וְהִנֵּה, lit. And behold; Luther, Wie; Coverdale, How that.
על-היאר, LXX, Επι του ποταμου; Tyndale, By a river's side; Luther, Am Wasser; Coverdale, By a water side. Here the Greek preserves the emphatic article ה, which pointed to the Nile; the Latin necessarily lose it, Tyndale neglects it, Coverdale copies Luther's vague expression.

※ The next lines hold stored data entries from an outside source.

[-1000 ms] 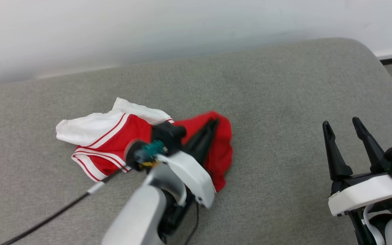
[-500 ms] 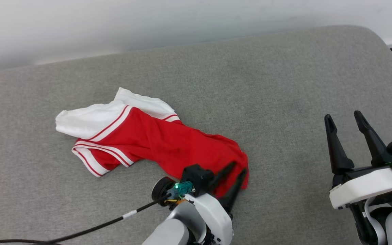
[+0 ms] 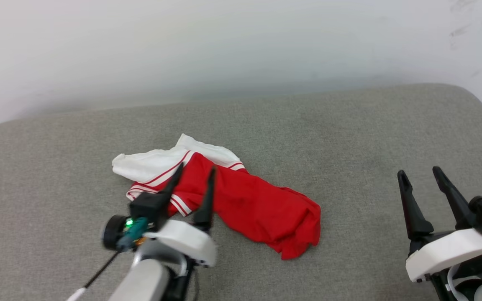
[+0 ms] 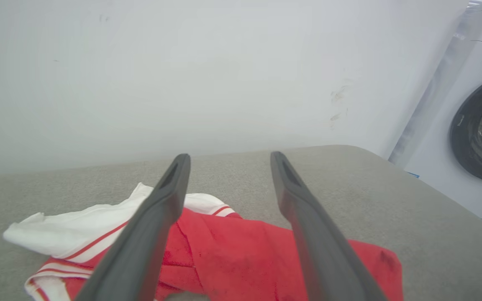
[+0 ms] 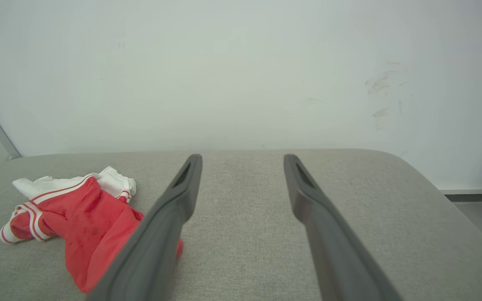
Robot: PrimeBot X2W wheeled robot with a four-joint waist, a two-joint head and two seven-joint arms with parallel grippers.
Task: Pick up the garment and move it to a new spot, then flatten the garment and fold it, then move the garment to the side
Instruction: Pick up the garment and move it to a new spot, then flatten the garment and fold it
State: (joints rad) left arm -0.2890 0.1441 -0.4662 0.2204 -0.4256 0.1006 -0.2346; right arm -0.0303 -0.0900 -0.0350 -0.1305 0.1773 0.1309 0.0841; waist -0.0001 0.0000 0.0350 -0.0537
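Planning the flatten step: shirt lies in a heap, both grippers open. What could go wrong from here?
1. The shirt lies bunched with layers overlapping; a pinch by the left gripper at its white end may catch several layers, so it won't spread.
2. The right gripper sits well off to the side; a one-handed pull would probably drag the shirt across the cushion instead of flattening it.

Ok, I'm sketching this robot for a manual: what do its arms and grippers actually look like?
The left gripper and right gripper each have two long, dark, tapering fingers on a white shell. Behind it the forearm is silver-grey. The left wrist carries a round black housing with a green light and a teal connector, trailing a black cable with a white band.
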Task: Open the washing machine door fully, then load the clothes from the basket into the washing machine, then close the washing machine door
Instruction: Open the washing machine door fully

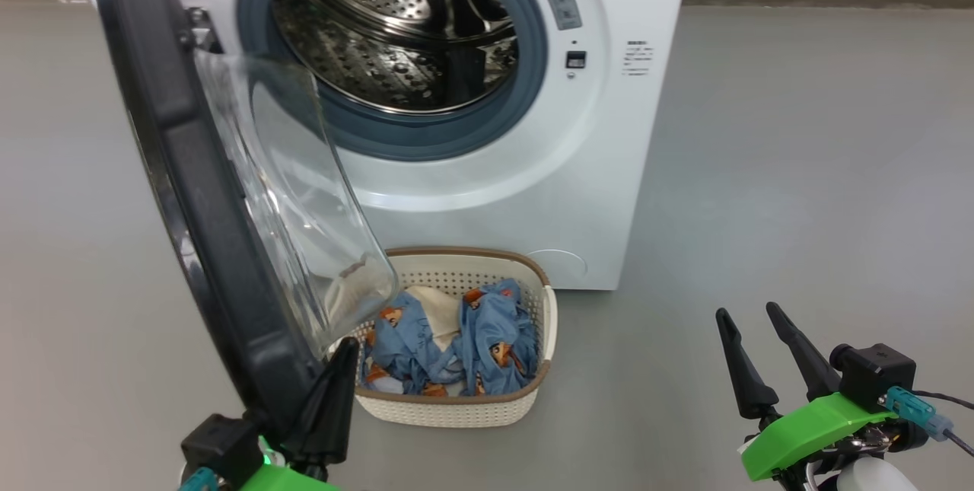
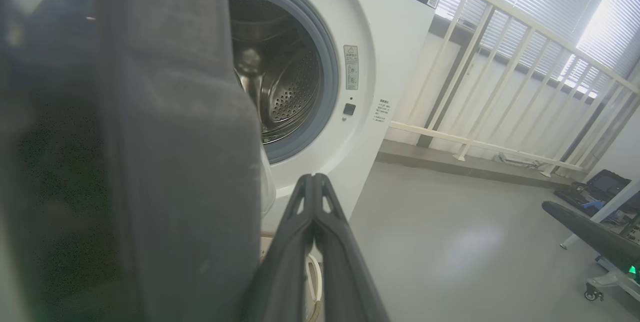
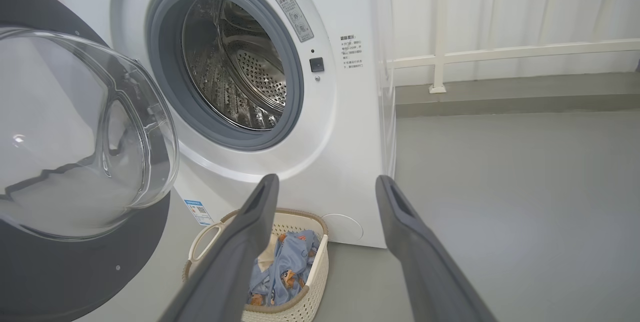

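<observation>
The washing machine [image 1: 609, 133] stands ahead, its steel drum [image 1: 396, 34] exposed. The washing machine door [image 1: 190, 194] hangs swung out on the left, its black rim edge-on to me and its glass bowl [image 1: 304, 209] facing the drum. My left gripper [image 1: 346, 350] is shut on nothing, close against the inner side of the door's lower rim [image 2: 175, 162]. Below the opening sits the basket [image 1: 456, 411] holding the clothes [image 1: 487, 339], blue printed pieces over a cream one. My right gripper [image 1: 747, 310] hangs open and empty, to the right of the basket [image 3: 310, 282].
Bare grey floor [image 1: 799, 209] spreads right of the machine. A white railing [image 2: 500, 87] with window blinds behind it runs along the far wall. Dark equipment and a wheeled frame [image 2: 600, 282] stand at the far right of the left wrist view.
</observation>
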Robot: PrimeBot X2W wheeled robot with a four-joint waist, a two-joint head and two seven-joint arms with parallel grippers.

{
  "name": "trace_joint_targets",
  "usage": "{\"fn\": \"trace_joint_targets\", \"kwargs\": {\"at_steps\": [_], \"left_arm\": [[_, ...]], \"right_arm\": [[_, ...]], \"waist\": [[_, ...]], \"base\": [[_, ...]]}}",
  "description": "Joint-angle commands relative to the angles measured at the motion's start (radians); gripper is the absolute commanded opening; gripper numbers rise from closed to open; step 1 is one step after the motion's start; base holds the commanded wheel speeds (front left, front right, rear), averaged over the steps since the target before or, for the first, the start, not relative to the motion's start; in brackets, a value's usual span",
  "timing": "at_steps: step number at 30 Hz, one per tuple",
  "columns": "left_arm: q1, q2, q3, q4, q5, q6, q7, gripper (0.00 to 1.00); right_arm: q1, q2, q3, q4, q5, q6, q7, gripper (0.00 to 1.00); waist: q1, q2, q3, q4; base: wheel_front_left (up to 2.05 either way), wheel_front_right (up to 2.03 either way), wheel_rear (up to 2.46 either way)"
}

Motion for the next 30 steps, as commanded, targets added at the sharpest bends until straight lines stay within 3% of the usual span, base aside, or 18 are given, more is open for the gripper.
{"fn": "trace_joint_targets", "kwargs": {"at_steps": [1, 20, 30], "left_arm": [[-0.015, 0.040, 0.070, -0.025, -0.012, 0.027, 0.001, 0.00], [-0.005, 0.116, 0.130, -0.040, -0.030, 0.071, 0.042, 0.00], [-0.068, 0.169, 0.167, 0.031, -0.046, 0.069, 0.056, 0.00]], "right_arm": [[-0.017, -0.006, 0.017, -0.019, 0.013, 0.006, -0.012, 1.00], [-0.003, 0.012, -0.002, -0.019, 0.015, 0.006, -0.012, 1.00], [-0.013, 0.027, -0.003, -0.019, 0.014, 0.006, -0.012, 1.00]], "waist": [[0.0000, 0.0000, -0.006, 0.030], [0.0000, 0.0000, -0.013, 0.164], [0.0000, 0.0000, -0.001, 0.217]], "base": [[0.00, 0.00, 0.00], [0.00, 0.00, 0.00], [0.00, 0.00, 0.00]]}}
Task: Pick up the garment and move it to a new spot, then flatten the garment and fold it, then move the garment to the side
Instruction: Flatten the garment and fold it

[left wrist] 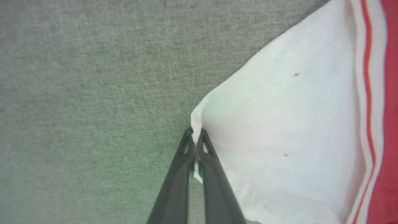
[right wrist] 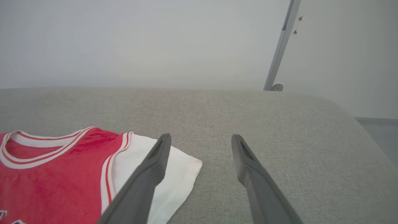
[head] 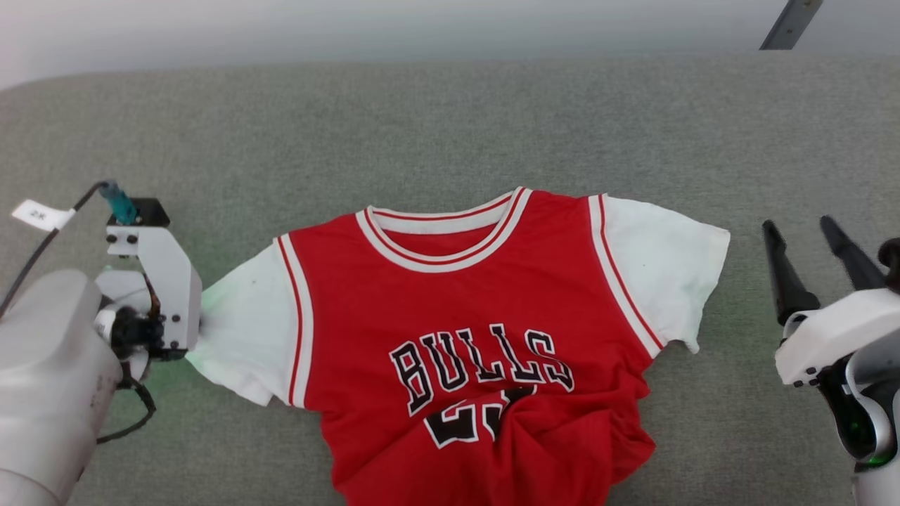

Our authorised version has correctly, By the river.
Ver. 2. מן-היאר עלת, literally, Out of the river ascending; LXX, Εκ του ποταμου ανεβαινον; Vulg., De quo ascendebant; Luther, Aus dem Wasser steigen; Coverdale, Out of the water there came; Tyndale, There came out of the river.
Ver. 3. וַתַּעֲמֹדְנָה , Tyndale, And stode, which is quite literal; Vulg., Et pascebantur; Luther, Und traten; Coverdale, And went.
Ver. 7. וְהִנֵּה חֲלוֹם , lit. And behold a dream; Vulg., Post quietem; Tyndale, And see, here is his dream; Luther, Und merckte daß es ein Traum war; Coverdale, And saw that it was a dream.
Such instances might be multiplied to any extent. Their effect upon my mind was to convince me that Coverdale did not even know the Hebrew letters when he published his version of the Bible. In fact, the Jews being then expelled from England, and the only Hebrew Lexicon, that of Xantes Pagninus, having probably not arrived here, it was scarcely possible for an Englishman to master the Hebrew tongue, without going abroad to obtain access to learned Jews, as Tyndale did, and as Coverdale himself did after the appearance of his Bible; and then, as I think Mr. Pearson has afforded some evidence, he may have become acquainted with Hebrew.